Copy out the lines of the listing from the one containing "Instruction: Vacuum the" onward, through the last, without altering any.

--- DATA EXTRACT ---
┌────────

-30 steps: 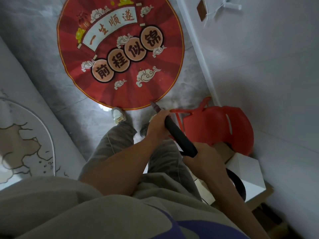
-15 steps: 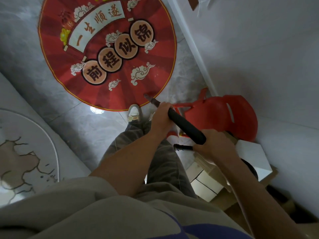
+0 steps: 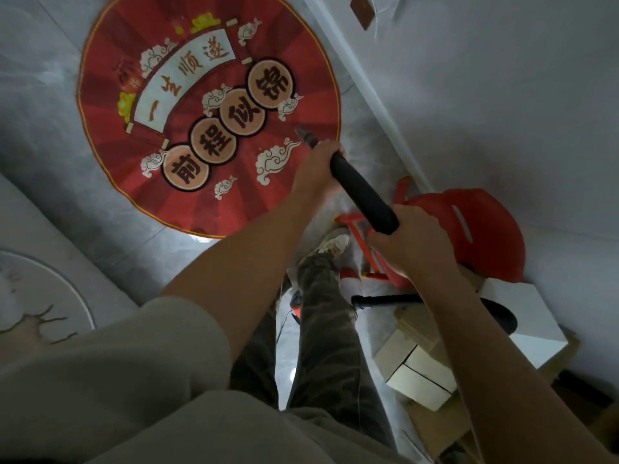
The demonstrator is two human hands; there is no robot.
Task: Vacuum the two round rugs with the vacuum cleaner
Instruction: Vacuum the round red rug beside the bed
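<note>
A round red rug [image 3: 207,128] with white clouds and Chinese characters lies on the grey floor ahead. A second, pale round rug [image 3: 37,303] shows partly at the left edge. I hold the black vacuum wand [image 3: 363,195] in both hands: my left hand [image 3: 318,169] grips its front end, and my right hand [image 3: 412,242] grips its rear end. The wand's tip [image 3: 306,137] is over the red rug's right part. The vacuum's body is hidden.
A red plastic chair [image 3: 469,229] stands against the white wall [image 3: 502,95] at right. White and cardboard boxes [image 3: 522,316] are stacked behind it, with a black hose [image 3: 385,300] across them. My shoe [image 3: 331,244] is on the floor beside the chair.
I have stepped closer to the red rug. The wand's tip has moved from the rug's near edge to over its right part. Both hands keep their grip.
</note>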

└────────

--- REPLY TO THE TASK ---
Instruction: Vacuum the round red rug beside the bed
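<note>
A round red rug [image 3: 207,128] with white clouds and Chinese characters lies on the grey floor ahead. A second, pale round rug [image 3: 37,303] shows partly at the left edge. I hold the black vacuum wand [image 3: 363,195] in both hands: my left hand [image 3: 318,169] grips its front end, and my right hand [image 3: 412,242] grips its rear end. The wand's tip [image 3: 306,137] is over the red rug's right part. The vacuum's body is hidden.
A red plastic chair [image 3: 469,229] stands against the white wall [image 3: 502,95] at right. White and cardboard boxes [image 3: 522,316] are stacked behind it, with a black hose [image 3: 385,300] across them. My shoe [image 3: 331,244] is on the floor beside the chair.
I have stepped closer to the red rug. The wand's tip has moved from the rug's near edge to over its right part. Both hands keep their grip.
</note>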

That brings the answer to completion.